Within freshwater systems the highest concentrations of nutrients can be found in wastewater (WW). Wastewater treatment plants (WTTP) are linking man-made environments, potentially containing Listeria (e.g., originating from domestic, agricultural and food-related systems) with the natural water environment and connected systems (e.g., soil, plant and agricultural land). Several properties argue for the WW environment to be an excellent candidate to serve as a niche for pathogenic bacteria. Firstly, big volumes of temperate WW with high nutrient concentrations serve as a good growth environment for microorganisms. Secondly, influent of fresh raw WW ensures constant supply with nutrients.

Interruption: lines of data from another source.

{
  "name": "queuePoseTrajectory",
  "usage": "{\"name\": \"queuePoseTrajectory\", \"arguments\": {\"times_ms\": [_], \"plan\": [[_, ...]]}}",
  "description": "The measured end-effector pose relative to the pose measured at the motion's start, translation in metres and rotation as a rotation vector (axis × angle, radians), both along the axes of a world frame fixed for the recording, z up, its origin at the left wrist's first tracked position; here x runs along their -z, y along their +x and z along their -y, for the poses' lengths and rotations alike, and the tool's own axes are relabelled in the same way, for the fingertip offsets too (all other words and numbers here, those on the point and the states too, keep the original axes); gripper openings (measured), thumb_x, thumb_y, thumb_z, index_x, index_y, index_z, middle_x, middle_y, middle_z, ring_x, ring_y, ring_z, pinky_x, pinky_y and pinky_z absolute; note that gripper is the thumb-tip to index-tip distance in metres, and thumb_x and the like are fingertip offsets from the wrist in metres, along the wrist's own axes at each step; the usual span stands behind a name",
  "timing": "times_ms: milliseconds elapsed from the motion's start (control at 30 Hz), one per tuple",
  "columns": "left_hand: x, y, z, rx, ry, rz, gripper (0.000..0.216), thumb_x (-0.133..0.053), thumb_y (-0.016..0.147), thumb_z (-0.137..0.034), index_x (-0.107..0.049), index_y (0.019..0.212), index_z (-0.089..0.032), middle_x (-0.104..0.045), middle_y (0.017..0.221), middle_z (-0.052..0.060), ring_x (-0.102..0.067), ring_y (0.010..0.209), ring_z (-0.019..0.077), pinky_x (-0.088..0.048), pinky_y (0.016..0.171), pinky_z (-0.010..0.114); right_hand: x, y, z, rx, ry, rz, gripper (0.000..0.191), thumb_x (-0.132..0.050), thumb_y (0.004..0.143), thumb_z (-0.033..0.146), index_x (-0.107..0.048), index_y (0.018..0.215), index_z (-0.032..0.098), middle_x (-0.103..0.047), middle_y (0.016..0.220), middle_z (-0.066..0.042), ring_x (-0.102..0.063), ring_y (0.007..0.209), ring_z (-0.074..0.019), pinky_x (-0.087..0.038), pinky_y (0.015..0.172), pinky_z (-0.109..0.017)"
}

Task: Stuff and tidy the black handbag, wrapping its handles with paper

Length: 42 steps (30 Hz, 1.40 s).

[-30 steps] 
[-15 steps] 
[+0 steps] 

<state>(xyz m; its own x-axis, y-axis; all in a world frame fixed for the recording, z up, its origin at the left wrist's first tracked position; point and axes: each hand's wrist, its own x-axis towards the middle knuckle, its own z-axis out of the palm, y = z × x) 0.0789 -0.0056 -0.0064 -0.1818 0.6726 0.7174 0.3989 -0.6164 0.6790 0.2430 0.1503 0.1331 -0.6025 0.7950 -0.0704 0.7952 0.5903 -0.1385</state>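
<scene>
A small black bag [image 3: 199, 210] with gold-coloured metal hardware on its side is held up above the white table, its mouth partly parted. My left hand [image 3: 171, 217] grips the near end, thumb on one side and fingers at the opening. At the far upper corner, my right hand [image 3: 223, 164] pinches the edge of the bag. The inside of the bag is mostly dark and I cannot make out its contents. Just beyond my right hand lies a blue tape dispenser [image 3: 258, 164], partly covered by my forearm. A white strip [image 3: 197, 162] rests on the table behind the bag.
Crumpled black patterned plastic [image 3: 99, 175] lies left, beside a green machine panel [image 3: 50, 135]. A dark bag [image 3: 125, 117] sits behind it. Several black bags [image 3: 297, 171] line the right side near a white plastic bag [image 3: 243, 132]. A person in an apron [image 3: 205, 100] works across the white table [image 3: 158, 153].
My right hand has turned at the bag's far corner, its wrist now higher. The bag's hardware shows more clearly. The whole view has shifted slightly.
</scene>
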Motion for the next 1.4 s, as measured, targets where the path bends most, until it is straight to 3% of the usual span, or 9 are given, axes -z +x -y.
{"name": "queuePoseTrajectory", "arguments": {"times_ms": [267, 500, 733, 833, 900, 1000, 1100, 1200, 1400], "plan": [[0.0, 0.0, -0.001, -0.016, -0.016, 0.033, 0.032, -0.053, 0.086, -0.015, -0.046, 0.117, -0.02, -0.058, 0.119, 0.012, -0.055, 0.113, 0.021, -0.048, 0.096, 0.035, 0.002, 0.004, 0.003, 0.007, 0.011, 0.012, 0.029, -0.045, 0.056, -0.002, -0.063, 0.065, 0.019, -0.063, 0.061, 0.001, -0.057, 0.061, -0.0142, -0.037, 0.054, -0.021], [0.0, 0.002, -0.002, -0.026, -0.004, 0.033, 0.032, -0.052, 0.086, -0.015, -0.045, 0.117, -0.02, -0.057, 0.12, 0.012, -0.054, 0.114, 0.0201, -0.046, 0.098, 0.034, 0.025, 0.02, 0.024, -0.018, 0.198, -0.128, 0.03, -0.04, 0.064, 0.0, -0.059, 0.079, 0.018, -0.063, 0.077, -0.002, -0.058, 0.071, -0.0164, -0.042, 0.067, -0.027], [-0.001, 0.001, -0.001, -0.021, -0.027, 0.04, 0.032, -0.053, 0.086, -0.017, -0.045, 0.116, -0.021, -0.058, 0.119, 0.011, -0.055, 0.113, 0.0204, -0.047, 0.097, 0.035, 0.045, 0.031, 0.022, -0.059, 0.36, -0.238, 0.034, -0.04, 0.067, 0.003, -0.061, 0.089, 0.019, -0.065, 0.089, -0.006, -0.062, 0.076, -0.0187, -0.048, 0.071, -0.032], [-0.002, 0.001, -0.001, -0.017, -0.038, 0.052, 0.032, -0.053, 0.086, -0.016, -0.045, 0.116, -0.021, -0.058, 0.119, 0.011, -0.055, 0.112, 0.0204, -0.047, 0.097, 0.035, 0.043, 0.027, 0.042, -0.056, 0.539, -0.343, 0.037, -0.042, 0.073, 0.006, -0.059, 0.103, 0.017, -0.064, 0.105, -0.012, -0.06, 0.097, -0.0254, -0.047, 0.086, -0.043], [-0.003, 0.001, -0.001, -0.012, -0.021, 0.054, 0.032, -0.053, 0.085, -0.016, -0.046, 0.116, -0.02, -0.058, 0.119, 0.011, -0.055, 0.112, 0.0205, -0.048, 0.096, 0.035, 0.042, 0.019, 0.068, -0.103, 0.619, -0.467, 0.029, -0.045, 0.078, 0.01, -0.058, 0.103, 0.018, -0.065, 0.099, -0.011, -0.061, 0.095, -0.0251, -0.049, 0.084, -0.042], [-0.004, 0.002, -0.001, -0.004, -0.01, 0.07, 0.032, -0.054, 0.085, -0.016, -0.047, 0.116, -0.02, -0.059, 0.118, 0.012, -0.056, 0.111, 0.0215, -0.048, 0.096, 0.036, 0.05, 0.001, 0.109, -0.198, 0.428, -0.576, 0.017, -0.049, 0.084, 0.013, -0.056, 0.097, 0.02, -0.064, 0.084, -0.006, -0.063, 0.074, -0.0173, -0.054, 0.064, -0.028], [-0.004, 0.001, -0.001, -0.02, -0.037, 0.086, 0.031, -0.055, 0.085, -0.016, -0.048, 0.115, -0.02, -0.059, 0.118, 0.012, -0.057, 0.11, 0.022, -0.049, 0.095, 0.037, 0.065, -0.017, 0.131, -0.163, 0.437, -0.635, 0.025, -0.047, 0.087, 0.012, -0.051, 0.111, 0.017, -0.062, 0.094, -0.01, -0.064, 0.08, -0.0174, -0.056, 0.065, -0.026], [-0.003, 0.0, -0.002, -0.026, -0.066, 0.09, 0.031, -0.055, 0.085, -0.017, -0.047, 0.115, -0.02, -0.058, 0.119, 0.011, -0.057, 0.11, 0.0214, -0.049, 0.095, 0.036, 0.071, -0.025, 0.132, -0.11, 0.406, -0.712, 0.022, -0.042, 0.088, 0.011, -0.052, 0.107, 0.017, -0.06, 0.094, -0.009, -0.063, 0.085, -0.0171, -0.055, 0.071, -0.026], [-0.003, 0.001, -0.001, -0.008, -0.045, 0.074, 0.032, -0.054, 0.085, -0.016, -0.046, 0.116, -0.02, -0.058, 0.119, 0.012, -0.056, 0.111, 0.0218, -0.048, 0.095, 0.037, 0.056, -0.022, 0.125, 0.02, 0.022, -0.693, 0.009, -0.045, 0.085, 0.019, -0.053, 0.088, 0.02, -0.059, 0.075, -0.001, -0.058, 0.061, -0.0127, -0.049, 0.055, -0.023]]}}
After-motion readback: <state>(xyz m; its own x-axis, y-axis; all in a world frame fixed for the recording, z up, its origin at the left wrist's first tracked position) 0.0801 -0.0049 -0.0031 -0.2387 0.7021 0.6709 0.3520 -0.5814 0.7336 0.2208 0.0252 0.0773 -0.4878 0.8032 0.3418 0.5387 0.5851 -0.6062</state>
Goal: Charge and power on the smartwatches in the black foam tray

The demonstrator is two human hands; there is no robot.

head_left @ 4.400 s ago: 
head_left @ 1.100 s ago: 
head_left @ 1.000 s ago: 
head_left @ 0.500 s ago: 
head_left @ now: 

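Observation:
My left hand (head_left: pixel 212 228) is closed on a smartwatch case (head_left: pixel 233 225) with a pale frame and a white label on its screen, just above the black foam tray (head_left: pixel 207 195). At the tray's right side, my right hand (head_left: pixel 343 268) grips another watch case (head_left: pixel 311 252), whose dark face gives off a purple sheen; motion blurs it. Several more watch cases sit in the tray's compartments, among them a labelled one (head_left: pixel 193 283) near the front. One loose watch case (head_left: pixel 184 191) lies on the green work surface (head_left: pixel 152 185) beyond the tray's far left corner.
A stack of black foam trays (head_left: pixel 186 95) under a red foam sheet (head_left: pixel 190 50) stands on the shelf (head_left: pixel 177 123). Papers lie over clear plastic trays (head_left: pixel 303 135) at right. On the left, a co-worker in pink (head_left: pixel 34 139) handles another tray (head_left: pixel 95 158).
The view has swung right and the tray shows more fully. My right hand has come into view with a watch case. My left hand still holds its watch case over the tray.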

Finally, in most WWTP the influent is coming from sources described in literature to contain

Listeria, e.g., human faeces (MÜLLER, 1990; MACGOWAN et al., 1994), agricultural discharge or food processing effluents (e.g., slaughterhouses (BOERLIN and PIFFARETTI, 1991)).

Although various studies reported on the incidence of Listeria in WW (PAILLARD et al., 2005;

ODJADJARE and OKOH, 2010), to our knowledge no studies focused on the growth of the pathogen in WW. Therefore, we investigated growth of different Listeria spp. and found that most of them, including the pathogenic L. monocytogenes, were able to grow in all types of WW, before and also after the WW treatment process.

WW is a reservoir of Listeria in which they grow readily.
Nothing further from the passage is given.